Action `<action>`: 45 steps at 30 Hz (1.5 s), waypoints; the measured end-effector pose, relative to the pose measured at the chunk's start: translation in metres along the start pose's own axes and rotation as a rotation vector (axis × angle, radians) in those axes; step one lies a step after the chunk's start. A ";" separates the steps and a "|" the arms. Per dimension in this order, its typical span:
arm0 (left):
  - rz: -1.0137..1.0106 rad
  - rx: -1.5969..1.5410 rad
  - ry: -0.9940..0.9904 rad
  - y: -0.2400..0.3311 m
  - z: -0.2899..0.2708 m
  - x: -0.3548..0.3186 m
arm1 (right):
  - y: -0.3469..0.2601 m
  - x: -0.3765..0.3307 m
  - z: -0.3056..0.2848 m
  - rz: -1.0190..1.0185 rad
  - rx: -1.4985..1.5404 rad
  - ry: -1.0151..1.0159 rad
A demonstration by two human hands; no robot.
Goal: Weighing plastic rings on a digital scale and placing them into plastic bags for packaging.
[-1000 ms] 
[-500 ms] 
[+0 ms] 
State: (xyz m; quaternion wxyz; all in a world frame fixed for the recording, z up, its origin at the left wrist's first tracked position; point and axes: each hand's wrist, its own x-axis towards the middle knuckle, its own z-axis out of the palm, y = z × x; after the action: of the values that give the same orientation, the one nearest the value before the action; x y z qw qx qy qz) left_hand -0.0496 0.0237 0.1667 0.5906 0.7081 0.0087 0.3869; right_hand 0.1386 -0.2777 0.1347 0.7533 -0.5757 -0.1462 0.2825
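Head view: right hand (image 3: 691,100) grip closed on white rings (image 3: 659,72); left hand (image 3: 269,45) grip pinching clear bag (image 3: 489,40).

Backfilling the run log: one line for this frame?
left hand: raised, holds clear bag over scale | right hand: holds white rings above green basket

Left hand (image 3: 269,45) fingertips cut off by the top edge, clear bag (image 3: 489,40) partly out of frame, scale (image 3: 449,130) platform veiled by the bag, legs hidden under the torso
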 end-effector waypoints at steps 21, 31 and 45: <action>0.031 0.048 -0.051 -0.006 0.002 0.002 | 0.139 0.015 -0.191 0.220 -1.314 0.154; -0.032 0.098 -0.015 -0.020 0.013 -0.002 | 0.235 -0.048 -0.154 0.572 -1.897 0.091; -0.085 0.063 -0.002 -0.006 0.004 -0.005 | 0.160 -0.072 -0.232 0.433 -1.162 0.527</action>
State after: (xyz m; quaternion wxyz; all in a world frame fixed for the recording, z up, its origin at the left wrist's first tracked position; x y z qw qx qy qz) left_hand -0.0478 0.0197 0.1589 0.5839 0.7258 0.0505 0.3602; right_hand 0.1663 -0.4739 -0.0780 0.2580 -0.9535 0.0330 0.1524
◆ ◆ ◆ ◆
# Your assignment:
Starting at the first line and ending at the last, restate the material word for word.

# Problem solution:
Action `<action>`: 45 steps at 30 Hz (1.5 s), waypoints; the measured end-effector pose, relative to the pose measured at the chunk's start: translation in metres along the start pose's own axes and rotation as a rotation vector (axis × angle, radians) in those axes; step one lies a step after the chunk's start. A ";" separates the steps and a "|" the arms. Per dimension in this order, its typical span:
arm0 (left):
  - rz: -1.0137..1.0106 rad
  - rx: -1.5969..1.5410 rad
  - ry: -0.9940..0.9904 rad
  - y: -0.2400..0.3311 m
  - z: -0.2899..0.2708 m
  - x: -0.3548..0.3186 m
arm1 (right):
  - y: -0.3469..0.2601 m
  - x: -0.3765..0.3307 m
  - z: -0.3056..0.2848 m
  - rz: -1.0190..1.0185 rad
  - rx: -1.4985..1.5404 rad
  - ry: -1.0151..1.0159 rad
A demonstration by two human hands; no robot.
Goal: Weighing plastic rings on a digital scale and placing them into plastic bags for packaging.
[-1000 ms] 
[-500 ms] 
[+0 ms] 
State: (xyz m; quaternion wxyz; all in a world frame fixed for the recording, z up, its origin at the left wrist's first tracked position; point and axes: each hand's wrist, its own x-axis towards the middle knuckle, its own z-axis out of the palm, y = z × x; after the action: of the values that give the same orientation, the one nearest the value before the action; x y z qw qx qy qz) left_hand -0.0496 0.0237 0.1667 0.5906 0.7081 0.0087 0.3869; right_hand 0.1386 -0.2777 0.1347 0.7533 -0.5757 -0.1462 0.2825
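Head view: right hand (image 3: 691,100) grip closed on white rings (image 3: 659,72); left hand (image 3: 269,45) grip pinching clear bag (image 3: 489,40).

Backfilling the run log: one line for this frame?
left hand: raised, holds clear bag over scale | right hand: holds white rings above green basket

Left hand (image 3: 269,45) fingertips cut off by the top edge, clear bag (image 3: 489,40) partly out of frame, scale (image 3: 449,130) platform veiled by the bag, legs hidden under the torso
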 end-effector waypoints at steps 21, 31 and 45: <action>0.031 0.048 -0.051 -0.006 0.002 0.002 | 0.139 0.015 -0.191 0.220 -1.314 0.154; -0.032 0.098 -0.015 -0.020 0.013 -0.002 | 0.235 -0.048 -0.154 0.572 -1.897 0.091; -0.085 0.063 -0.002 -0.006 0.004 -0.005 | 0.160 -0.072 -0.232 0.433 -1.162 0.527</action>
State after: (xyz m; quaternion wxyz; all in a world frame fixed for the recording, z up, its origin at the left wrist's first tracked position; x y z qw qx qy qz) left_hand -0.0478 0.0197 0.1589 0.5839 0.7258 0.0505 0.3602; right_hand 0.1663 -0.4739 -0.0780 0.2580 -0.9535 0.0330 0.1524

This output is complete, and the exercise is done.